Door-to-door marijuana delivery? Marijuana cafes?
New Jersey is inching toward becoming the 11th state to legalize marijuana for recreational use, though a vote this year on a bill to make the drug legal is nearly impossible.
The final day of voting in the State Legislature this year is Monday, and it appears the bill has become mired in Trenton gridlock, with Gov. Philip D. Murphy and Stephen M. Sweeney, the Senate president, struggling to round up enough votes to pass it.
Still, the legislation will likely form the backbone of how New Jersey moves forward to legalize recreational marijuana.

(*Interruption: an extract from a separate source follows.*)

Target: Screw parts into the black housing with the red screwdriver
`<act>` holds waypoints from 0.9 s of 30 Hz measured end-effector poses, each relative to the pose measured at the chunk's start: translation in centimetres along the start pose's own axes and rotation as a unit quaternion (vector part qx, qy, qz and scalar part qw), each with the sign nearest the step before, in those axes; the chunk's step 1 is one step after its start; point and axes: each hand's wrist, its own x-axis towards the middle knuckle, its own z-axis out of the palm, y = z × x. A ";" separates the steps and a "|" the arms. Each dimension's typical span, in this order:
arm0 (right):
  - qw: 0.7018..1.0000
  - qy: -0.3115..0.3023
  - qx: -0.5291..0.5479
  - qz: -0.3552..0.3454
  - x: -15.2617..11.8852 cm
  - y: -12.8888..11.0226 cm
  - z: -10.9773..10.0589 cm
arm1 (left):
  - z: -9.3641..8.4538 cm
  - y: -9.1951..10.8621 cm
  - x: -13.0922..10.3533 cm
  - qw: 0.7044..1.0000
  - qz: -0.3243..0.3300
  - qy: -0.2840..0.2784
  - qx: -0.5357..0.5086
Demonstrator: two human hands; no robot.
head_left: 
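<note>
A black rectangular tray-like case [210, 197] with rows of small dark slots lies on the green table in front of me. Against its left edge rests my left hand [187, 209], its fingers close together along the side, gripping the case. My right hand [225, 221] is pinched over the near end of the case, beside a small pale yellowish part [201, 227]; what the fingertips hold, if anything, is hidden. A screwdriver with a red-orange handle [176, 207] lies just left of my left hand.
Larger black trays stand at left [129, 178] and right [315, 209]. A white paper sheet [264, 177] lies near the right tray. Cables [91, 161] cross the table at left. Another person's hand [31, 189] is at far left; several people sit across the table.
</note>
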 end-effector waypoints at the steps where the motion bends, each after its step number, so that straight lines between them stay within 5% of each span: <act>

While a groundbreaking companion bill that would clear the criminal records of many people with drug offenses has captured headlines, the rest of the 152-page bill is a compendium of various measures from other states that have legalized the drug.
Here’s a look at some of the notable proposals in New Jersey’s bill.
Marijuana right to your door
What this means: Door-to-door cannabis delivery, like Domino’s pizza, but with strict rules and menu items like Blueberry Kush and Sour Diesel.
The fine print: Despite the tangled and often congested mess of highways in New Jersey, not everyone owns a car.
So to make the drug available to more people, the bill would allow delivery. But ordering marijuana requires a lot more paperwork than ordering two pepperoni pies.
Customers must have documentation proving that they are 21, the legal age the bill would set to buy cannabis products.
To offer delivery, retailers would have to be approved by the state, vehicles would have to have working GPS systems, every delivery would have to be tracked and meticulously logged.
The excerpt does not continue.